The hysteria around schooling divides families, causes others to move house, makes many children miserable, burdens a substantial minority with the cost of school fees and induces a forlorn sense of despair in countless others. There is a pervasive worry about how children are "getting on" and whether or not their "potential" is being achieved.

In most of continental Europe children go to school and that's all there is to it. Private schools are regarded as a religious eccentricity or the folly of the deluded with money to waste. Choice doesn't come into it – children simply attend what is locally provided and the brighter ones go to university.

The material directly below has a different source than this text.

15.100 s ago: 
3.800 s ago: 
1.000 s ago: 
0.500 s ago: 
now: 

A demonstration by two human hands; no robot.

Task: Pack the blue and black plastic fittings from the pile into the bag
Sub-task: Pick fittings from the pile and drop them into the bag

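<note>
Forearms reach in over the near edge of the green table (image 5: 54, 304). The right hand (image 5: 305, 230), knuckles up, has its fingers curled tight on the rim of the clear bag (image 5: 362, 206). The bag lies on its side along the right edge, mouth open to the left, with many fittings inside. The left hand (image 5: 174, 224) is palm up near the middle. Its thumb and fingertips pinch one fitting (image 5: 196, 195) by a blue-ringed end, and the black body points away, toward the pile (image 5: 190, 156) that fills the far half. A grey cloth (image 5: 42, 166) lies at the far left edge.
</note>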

If the Government really wants to improve the situation, let it abolish selection, private schools and choice, and provide adequately resourced community schools, staffed by well-trained teachers earning a salary that reflects their professional status and responsibility to assist in ensuring a well-educated, cohesive and genuinely meritocratic society.

Simon Sweeney

York

Social mobility has decreased because some ignoramus closed all the grammar schools. Grammar schools used to take pupils from all backgrounds and propel them into Oxbridge – no matter what their background. That avenue no longer exists, and the lower classes are now often left with nothing better than sink schools on sink estates. What future now for the brighter pupils in the lower stratum of society?

Ralph Ellis

Salisbury

Why does social improvement only seem to relate to enhancing the lot of the working classes? I feel middle England and the ruling classes have been unfairly left out. I believe there is a need for social responsibility classes, condescension awareness programmes, outsider trading tutorials with ethical banking problem-based learning and 4x4 driving skills workshops. I do hope the powers take notice.

Martin Buchan

Quarriers Village, Renfrewshire

Who is to blame for reckless debt?

In the course of my work as a probation officer I met a family this morning who are in debt to a major British bank. Between 2000 and 2005 the husband spent almost three years in prison, serving several short sentences. The couple have two young children. The wife has just returned to work as a care assistant and her husband is not motivated to find work and probably never will be.

Yet they tell me about five years ago they were "offered" a loan of £7,500 by one of the Big Four banks. Your readers will not be surprised to learn that their indebtedness is now £8,500, including interest charges. The woman twice apologised to me, saying, "I know I shouldn't have, but I took out the loan to help pay the bills while he was in prison."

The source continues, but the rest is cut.